Wunsch noted that changing Fitchett to a one way, in either direction or installing a four way stop sign at the intersection would help save lives. She noted that there are many children in the community and many from surrounding areas when the school term begins.
Wunsch complained that the data taken for the DOT survey was done during the July 4th weekend when traffic was at a lull.
“Mark Patterson, spokesperson for the DOT said, “The survey is not done on one day. It’s only common sense there is no one around during a holiday. It usually takes 30 days or more.”
When asked when the survey was done, Keith Kolb, another spokesperson for DOT said, “It takes 12 weeks.” When Kolb was questioned about the exact dates, he reluctantly said from May 26th to July 25th. He later admitted that the actual determination was made on July 25th and said “I don’t know the exact date.”
Kolb said the DOT uses counters to analyze the area. When asked if the school was taken into consideration he only reiterated that there was not enough traffic when the study was done stressing that school was still in session. He said, “The study was done when it was requested.”
He also noted that it would probably take another year before another study would be considered.
John Greco, another Fitchett resident for the past 50 years, also feels the street needs to be made into a one-way situation.
He said the intersections at 65th Drive and 64th Road are dangerous.
“Cars are always jumping the sidewalks and hitting the neighbors fences. They race down the street to blind corners. they use 64th Road to get to Woodhaven Boulevard. When they see a green light they goose up their speed.
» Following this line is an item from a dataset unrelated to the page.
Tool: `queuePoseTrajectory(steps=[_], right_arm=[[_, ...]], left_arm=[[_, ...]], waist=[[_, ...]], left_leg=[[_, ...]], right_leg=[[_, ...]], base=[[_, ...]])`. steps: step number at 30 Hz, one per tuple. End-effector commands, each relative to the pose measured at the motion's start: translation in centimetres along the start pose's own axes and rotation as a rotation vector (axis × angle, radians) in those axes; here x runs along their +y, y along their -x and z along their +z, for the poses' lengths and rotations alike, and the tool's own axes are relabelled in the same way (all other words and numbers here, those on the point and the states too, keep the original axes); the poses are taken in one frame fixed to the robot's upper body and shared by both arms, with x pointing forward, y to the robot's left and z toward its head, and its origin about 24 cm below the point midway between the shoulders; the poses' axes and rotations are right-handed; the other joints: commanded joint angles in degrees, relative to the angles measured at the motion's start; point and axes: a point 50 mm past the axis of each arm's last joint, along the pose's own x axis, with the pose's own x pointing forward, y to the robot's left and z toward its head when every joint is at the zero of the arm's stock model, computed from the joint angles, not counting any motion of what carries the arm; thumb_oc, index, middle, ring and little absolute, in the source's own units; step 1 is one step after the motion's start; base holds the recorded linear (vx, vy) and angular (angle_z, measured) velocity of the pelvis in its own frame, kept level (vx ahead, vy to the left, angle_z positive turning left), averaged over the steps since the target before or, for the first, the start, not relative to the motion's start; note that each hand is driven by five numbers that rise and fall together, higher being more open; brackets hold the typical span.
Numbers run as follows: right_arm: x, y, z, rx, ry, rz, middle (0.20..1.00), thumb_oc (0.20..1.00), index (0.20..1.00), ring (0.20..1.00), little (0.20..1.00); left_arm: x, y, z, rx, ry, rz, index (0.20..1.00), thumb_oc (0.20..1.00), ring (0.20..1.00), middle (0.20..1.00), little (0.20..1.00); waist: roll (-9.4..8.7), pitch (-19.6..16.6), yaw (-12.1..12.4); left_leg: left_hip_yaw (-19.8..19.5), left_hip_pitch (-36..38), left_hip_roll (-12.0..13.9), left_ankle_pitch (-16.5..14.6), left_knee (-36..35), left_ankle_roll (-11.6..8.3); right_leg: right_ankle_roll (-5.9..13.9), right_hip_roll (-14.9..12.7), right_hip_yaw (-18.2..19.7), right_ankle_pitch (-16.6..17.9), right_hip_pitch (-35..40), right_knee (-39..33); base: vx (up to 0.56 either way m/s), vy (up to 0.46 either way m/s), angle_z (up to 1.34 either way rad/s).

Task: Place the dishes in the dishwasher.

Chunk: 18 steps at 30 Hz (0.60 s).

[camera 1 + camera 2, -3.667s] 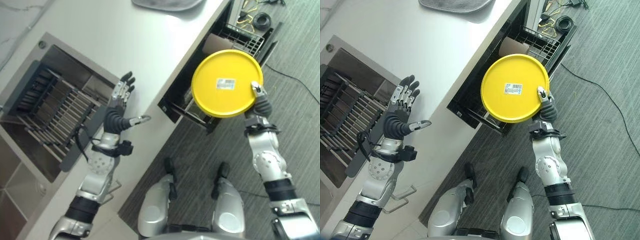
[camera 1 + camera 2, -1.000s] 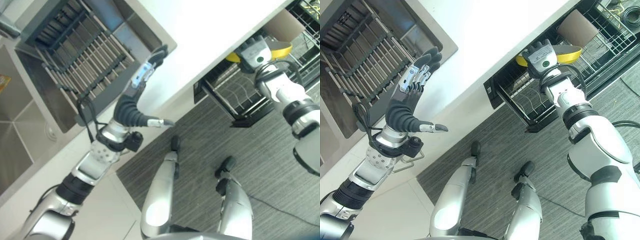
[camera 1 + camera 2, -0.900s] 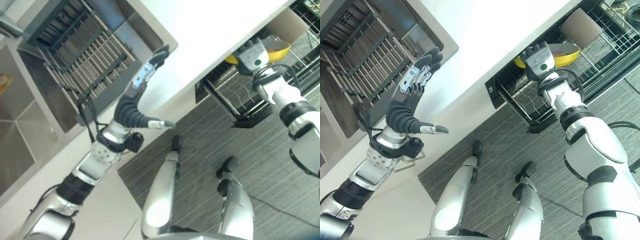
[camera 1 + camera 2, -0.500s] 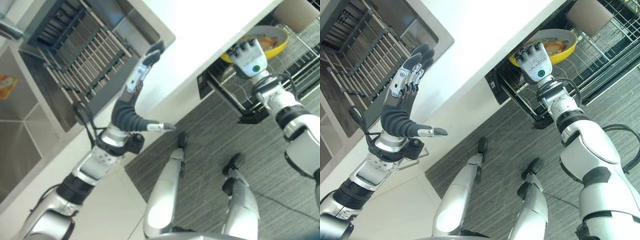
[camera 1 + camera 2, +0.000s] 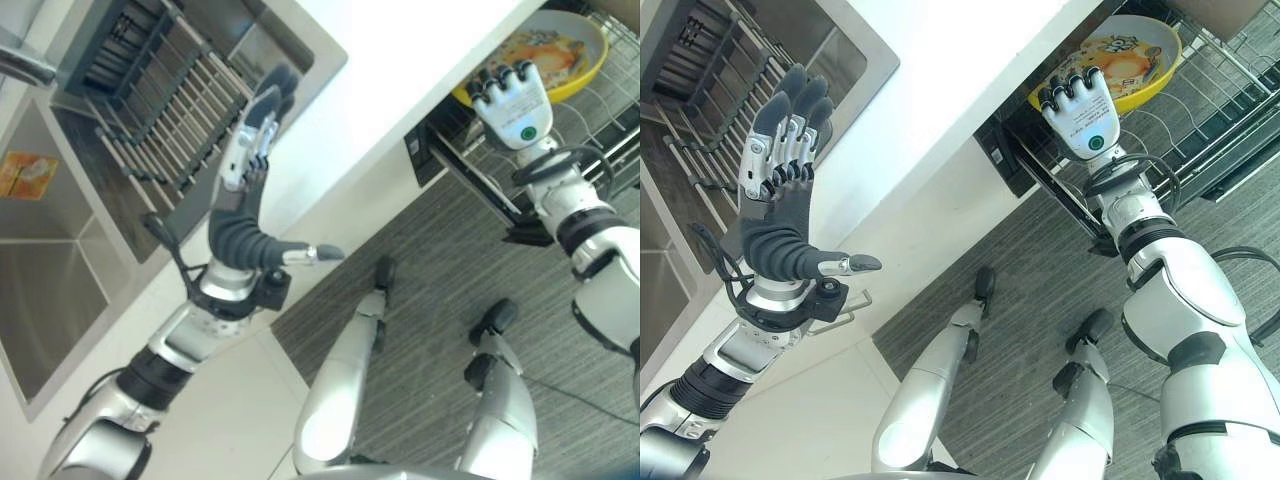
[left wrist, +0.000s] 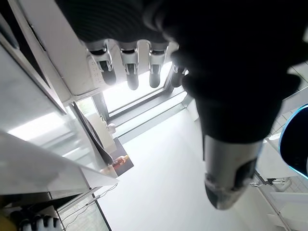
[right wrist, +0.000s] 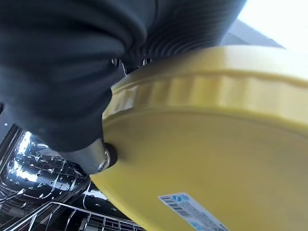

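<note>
The yellow plate [image 5: 1118, 62] is pinched at its rim by the right hand [image 5: 1081, 110] and held just over the dishwasher rack [image 5: 1200, 120], not yet set down, while the left hand [image 5: 780, 200] is held spread and empty.

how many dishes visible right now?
1: a yellow plate, held at its rim by the right robot hand over the pulled-out dishwasher rack under the counter. More may be hidden under the counter.
</note>
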Motion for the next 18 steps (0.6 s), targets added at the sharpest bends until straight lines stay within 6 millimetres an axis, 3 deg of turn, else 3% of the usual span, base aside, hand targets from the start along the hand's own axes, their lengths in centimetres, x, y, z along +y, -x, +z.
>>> queuePoseTrajectory(steps=[1,2,9,11,18], right_arm=[[-6.5,-10.7,-5.1,0.215,-0.04,-0.359,0.2,0.2,0.2,0.2,0.2],[-5.8,-10.4,-5.2,0.257,-0.076,-0.272,0.2,0.2,0.2,0.2,0.2],[-5.2,-10.8,-5.1,0.315,-0.187,-0.136,0.2,0.2,0.2,0.2,0.2],[-4.7,-11.0,-4.7,0.319,-0.29,-0.04,0.2,0.2,0.2,0.2,0.2],[-4.3,-10.8,-5.3,0.36,-0.291,0.005,0.2,0.2,0.2,0.2,0.2]], left_arm=[[-3.1,4.3,-5.8,0.32,0.007,-0.03,1.0,1.0,1.0,1.0,1.0],[-3.1,4.3,-5.8,0.315,0.006,-0.033,1.0,1.0,1.0,1.0,1.0],[-2.2,4.0,-5.4,0.316,-0.004,-0.054,1.0,1.0,1.0,1.0,1.0],[-2.0,3.8,-5.4,0.317,-0.004,-0.064,1.0,1.0,1.0,1.0,1.0],[-1.1,3.4,-5.5,0.323,-0.011,-0.079,1.0,1.0,1.0,1.0,1.0]], waist=[[-4.5,7.04,-2.07],[-4.75,7.04,-2.03],[-5.53,7.04,-1.34],[-5.65,7.04,-1.09],[-5.76,7.04,-0.87]], left_leg=[[0.52,-2.69,-3.28,-9.39,3.6,1.67],[0.59,-2.84,-3.12,-9.48,3.38,1.57],[-0.04,-2.95,-2.99,-10.33,4.54,1.4],[-0.18,-2.93,-2.96,-10.55,4.91,1.36],[-0.87,-3.85,-3.02,-10.94,5.79,1.47]], right_leg=[[3.16,-0.17,0.71,-0.74,0.34,-3.04],[3.12,-0.18,0.44,-0.76,0.41,-3.3],[2.97,-0.17,-0.44,-0.83,1.28,-3.01],[3.02,-0.24,-0.69,-0.84,1.52,-2.9],[3.06,-0.18,-0.62,-0.76,0.98,-2.42]], base=[[0.0,0.0,0.0],[0.0,0.0,0.0],[0.02,-0.034,0.04],[0.04,-0.036,0.03],[0.02,-0.018,0.01]])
“They told us a few years ago there wasn’t enough traffic. They should look more closely at the traffic accidents.”
Greco said the most recently installed pedestrian sign “isn’t going to help solve our blind corner situation.”
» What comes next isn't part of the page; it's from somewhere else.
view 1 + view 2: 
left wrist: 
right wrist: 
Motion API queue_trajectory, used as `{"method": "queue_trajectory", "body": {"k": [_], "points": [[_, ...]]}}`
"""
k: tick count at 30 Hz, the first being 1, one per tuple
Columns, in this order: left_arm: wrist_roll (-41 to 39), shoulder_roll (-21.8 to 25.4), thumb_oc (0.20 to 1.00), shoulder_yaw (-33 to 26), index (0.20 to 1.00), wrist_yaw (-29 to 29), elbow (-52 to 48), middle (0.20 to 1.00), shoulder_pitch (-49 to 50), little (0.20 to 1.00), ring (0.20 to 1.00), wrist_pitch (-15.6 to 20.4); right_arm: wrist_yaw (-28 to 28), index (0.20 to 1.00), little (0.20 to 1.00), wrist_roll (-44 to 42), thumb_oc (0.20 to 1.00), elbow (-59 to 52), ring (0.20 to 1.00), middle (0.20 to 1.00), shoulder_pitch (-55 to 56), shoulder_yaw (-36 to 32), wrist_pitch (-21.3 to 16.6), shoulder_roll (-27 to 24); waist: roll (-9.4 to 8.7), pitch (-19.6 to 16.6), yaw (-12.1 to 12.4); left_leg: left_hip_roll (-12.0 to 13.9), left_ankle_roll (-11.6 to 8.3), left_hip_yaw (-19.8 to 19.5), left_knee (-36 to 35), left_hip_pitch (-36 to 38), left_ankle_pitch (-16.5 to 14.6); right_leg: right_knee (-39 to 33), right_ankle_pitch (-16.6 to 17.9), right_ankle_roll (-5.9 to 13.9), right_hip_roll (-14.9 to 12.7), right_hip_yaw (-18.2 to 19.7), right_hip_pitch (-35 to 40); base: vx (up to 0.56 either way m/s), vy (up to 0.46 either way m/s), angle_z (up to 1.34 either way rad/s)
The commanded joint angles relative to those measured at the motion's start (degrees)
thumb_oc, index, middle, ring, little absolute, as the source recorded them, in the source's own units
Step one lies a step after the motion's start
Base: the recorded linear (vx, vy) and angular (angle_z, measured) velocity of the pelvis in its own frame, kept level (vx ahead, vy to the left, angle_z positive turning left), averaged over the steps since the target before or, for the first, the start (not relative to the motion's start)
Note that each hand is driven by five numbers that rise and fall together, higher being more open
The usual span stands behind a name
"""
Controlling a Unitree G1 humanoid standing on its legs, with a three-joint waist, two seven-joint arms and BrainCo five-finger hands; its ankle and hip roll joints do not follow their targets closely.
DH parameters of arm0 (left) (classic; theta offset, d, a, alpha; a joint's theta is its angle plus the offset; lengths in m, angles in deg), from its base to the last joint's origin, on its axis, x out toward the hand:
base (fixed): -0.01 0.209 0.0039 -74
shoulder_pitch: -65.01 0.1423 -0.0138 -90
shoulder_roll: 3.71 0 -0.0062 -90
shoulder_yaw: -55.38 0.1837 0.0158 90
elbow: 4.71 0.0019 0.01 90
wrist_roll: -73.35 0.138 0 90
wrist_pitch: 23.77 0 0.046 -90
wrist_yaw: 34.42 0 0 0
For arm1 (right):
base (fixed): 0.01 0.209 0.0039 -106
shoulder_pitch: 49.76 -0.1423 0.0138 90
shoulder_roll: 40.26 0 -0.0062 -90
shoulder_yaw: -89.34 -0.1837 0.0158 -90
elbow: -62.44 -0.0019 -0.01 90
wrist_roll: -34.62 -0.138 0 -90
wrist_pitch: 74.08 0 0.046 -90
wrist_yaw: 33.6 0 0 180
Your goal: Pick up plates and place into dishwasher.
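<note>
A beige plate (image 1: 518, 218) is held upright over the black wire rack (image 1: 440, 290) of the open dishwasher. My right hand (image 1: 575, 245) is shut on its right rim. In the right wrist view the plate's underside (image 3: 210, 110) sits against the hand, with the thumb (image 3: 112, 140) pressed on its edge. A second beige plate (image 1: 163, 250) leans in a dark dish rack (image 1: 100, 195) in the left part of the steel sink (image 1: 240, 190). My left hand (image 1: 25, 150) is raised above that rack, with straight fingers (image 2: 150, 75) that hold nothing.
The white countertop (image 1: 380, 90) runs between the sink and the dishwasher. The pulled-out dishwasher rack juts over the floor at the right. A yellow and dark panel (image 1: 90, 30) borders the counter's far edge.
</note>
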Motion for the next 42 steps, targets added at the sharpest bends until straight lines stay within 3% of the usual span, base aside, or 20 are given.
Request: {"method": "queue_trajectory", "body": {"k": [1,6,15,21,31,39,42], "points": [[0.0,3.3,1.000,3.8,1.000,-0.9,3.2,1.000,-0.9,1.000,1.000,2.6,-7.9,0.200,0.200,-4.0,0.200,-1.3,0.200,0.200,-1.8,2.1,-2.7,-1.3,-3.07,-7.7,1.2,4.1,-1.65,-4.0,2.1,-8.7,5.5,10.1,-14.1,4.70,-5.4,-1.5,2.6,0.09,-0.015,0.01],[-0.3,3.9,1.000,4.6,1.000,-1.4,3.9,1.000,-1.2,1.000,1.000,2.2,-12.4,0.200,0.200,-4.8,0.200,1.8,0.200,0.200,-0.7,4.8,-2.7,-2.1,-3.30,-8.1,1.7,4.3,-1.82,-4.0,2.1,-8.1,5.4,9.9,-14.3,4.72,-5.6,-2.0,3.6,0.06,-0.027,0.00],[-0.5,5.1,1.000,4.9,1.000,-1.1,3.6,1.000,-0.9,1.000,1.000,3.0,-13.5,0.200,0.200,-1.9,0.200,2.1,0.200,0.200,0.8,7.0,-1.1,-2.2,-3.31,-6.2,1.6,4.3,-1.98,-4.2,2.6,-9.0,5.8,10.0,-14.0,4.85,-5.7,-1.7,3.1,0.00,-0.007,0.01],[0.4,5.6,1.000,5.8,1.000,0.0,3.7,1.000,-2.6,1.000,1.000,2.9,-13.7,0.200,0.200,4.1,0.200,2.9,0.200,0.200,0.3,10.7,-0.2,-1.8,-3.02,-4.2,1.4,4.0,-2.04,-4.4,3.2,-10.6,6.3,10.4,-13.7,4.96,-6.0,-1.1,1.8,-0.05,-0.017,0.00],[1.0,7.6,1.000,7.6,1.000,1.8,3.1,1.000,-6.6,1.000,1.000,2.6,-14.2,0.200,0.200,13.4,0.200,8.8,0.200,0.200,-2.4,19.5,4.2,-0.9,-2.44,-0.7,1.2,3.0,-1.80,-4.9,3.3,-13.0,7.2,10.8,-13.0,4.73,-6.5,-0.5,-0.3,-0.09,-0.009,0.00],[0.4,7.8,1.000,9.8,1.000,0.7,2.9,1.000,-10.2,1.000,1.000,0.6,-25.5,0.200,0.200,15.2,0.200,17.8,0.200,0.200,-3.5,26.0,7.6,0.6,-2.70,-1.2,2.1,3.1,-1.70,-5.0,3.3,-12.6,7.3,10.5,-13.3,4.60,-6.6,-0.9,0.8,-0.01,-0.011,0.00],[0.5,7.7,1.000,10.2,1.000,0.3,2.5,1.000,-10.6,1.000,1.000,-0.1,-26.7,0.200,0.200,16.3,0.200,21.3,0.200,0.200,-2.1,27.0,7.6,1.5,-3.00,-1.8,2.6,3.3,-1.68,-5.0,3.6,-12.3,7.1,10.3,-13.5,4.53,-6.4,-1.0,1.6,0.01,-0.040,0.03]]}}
Greco added, “When Woodhaven Boulevard backs up, all the motorists use Fitchett. Now there’s work on the Van Wyck Expressway so the locals who know the area use our streets as a short cut.”
According to Greco’s recollection there have been nearly 10 accidents in the past year. “Four of them involved cars on the sidewalks or into the trees.”
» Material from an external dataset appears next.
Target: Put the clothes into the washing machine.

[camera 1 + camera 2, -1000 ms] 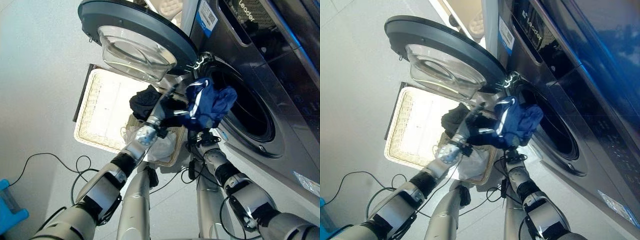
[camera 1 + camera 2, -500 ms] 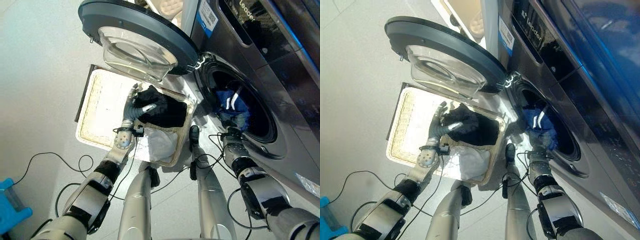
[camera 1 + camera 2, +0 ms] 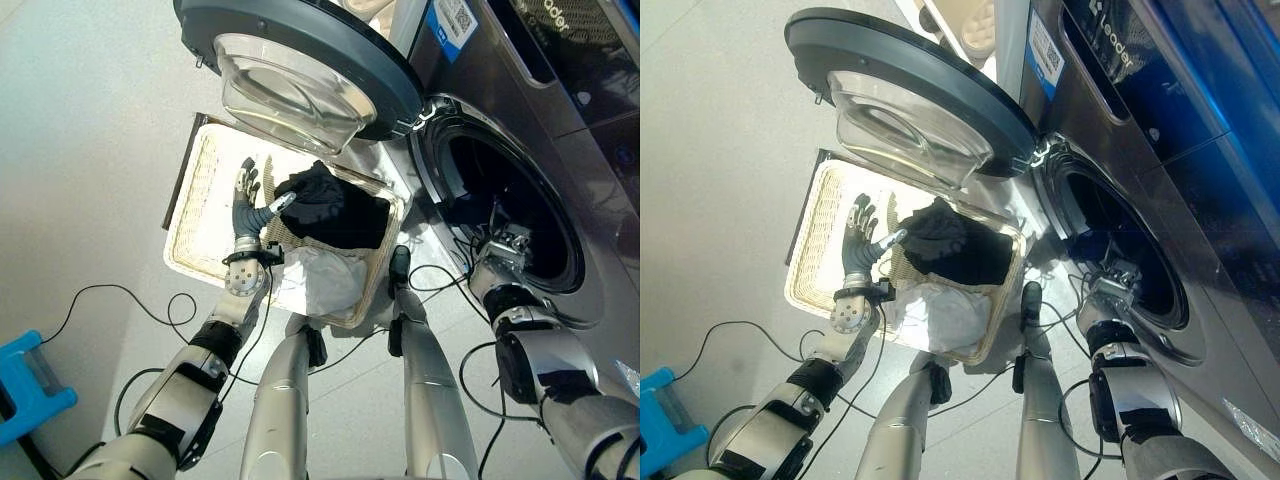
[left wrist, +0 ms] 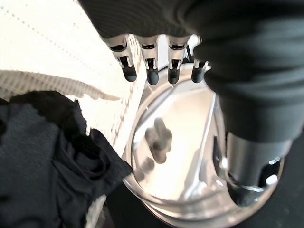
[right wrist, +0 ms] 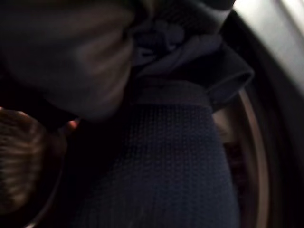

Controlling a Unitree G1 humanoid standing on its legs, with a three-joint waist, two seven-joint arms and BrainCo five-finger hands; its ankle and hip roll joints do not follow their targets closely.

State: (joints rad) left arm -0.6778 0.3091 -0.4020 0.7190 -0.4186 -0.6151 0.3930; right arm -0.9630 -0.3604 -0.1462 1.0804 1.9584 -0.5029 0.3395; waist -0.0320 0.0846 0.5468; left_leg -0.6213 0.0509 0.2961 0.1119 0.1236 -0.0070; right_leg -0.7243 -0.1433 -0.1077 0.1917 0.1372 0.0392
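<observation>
The left hand (image 3: 245,205) hovers with straight, spread fingers over the wicker basket (image 3: 190,215), holding nothing, just beside the black clothes (image 3: 335,208) that lie in it. The right hand (image 3: 503,247) reaches into the washing machine (image 3: 600,190) drum, where dark blue cloth (image 5: 175,161) lies; I cannot tell how its fingers are; the round door (image 3: 300,60) stands open above the basket.

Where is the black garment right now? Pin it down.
The black garment lies heaped in the wicker basket on the floor, below the open washer door, just right of the left robot hand.
</observation>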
Ray Sito, another resident, criticized the DOT for evaluating the traffic during the summer months.
“Our major concern is the safety of the children and we have a school in the middle of our community,” he said.
Sito, who has lived in the area for the past seven years said, “Since I first moved here the traffic has increased significantly.”
He noted that PS 174 is in the middle of building modules to house the enormous increase in students. “That should tell you something,” he said. “It demonstrates the change and with that change is additional traffic that needs to be monitored.”
Sito also feels the traffic has increased because of the work done on Woodhaven Boulevard and the Van Wyck.
“Why do they have to wait for a child to be hit or killed before they do something?” he questioned.
Sito noted that several years ago Fitchett was made a one way for one block between 63rd Drive and Woodhaven Boulevard. “It’s the same street, but we have the curves it only makes sense to fix it before there are more accidents or a senseless death.”
The residents said they will continue to fight for a four-way stop on the two intersections or have the street made into a one way.
While the DOT refused to comply with the wishes of the residents it did commit to installing a stop ahead sign on westbound 65th Drive and to refurbish the faded stop bars on both approaches. Earlier this month the DOT also installed pedestrian crossing signs on the west side of Fitchett Street on 64th Road.